If anyone is looking for Christmas ideas for the dog, it would have to be these.  As you can see in the post a couple below, we bought him a little stuffed monkey (duh.  would we buy anything else?) with rope arms and legs.  Since we got him home, James has been carrying his monkey everywhere.  He plays tug with it, fetch, whatever. 

And then yesterday while I was making dinner, he sat down and meticuoulsy shredded the arms and legs.  The monkey is now quadriplegic, a Black Knight monkey, still sqeaking but that’s about it.  James put him in his doggie bed (not quite sure why we got that, though, as his favorite place to sleep seems to be either the couch if we’re not home, or in bed with us). 

I don’t understand his need for willfull destruction.  Is it a “woo hoo, I did it!” kind of thing?  A “if you leave me alone during the day again, your pillow will look like this” kind of threat?  Or is it just a desire for something new? And the best part was, he waited until we were home to do it, teeth and one eye on the monkey, one eye on me. He wanted there to be no mistake that maybe the cats did it.
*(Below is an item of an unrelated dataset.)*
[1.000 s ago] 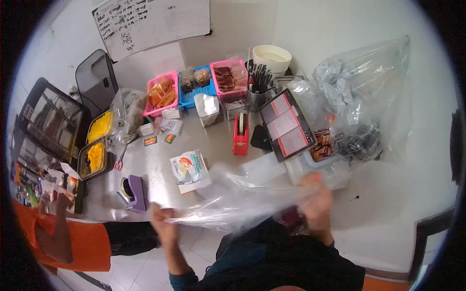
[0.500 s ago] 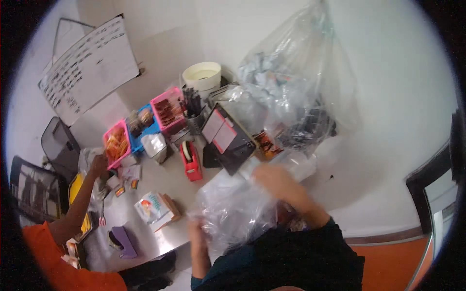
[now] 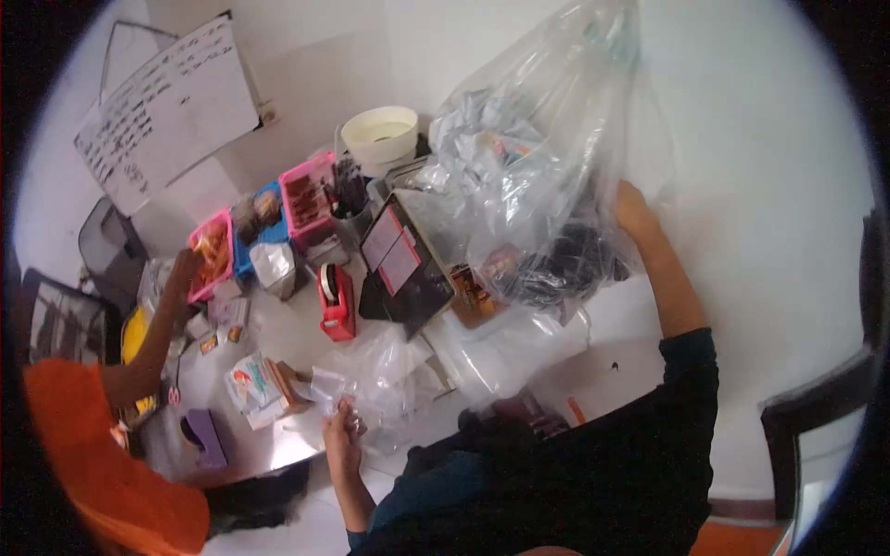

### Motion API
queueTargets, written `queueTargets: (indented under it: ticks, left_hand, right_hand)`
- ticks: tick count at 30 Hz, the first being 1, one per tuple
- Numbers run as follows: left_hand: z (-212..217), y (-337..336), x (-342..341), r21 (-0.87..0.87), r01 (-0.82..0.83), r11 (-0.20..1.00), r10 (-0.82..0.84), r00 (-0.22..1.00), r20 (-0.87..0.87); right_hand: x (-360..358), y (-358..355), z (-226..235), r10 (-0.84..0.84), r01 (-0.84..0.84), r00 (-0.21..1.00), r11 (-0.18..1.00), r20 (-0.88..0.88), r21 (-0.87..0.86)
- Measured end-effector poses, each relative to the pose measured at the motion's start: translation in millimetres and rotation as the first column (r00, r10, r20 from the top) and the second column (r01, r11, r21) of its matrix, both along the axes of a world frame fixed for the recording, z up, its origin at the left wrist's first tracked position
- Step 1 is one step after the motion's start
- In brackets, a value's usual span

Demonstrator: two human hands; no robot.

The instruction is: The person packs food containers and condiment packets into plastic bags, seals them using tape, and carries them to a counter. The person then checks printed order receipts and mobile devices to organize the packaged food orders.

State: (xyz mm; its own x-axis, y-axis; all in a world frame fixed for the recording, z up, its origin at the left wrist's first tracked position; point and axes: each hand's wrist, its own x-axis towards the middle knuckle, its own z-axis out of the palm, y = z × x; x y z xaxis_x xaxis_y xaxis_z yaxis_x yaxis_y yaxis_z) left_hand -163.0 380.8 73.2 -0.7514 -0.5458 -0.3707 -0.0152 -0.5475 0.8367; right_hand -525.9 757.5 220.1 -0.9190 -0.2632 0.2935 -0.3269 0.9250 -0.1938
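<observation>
My left hand [image 3: 343,424] is closed on a crumpled clear plastic bag [image 3: 380,380] at the table's front edge. Up on the right, my right hand [image 3: 636,211] has its fingers curled against the side of a large clear plastic bag [image 3: 547,120] hanging by the wall. Pale crumpled plastic and dark bundles show inside that big bag. Below it, a stack of flat clear plastic bags [image 3: 510,357] lies on the table, between my two arms.
A red tape dispenser [image 3: 336,310], a black clipboard [image 3: 408,283] and a small box [image 3: 260,394] stand left of centre. Behind are pink baskets [image 3: 309,190] and a cream bowl [image 3: 380,134]. At left, a co-worker's arm [image 3: 158,343] reaches toward the baskets.
My right hand has moved from the clear plastic over the table up to the large hanging bag. My left hand has shifted left, with the crumpled bag in it.
</observation>
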Motion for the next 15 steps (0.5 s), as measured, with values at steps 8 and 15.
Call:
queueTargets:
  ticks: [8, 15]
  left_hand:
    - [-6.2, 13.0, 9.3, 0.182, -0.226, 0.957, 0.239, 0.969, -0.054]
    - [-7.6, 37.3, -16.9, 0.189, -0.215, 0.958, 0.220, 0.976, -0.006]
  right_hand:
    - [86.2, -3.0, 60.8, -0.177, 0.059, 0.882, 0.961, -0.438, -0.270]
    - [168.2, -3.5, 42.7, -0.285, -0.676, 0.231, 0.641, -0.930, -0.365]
I haven’t decided how I should play it yet–go out and get a new toy right away so he has something that he likes, wait awhile, outright reprimand him.  ’cause at the end of the day, I just see the monkey, surrounded in shreds of limbs, its smile even taken halfway off. 

And I just want to tell him, “Dude, that’s your monkey.  Do you even realize what you did?”

And he’ll just look up at me with that little dog grin, blink his eyelashes, and roll over onto his back so I can rub his belly.  And I’ll rub it, and tell him he’s a good boy.  ’cause this little dude’s a keeper.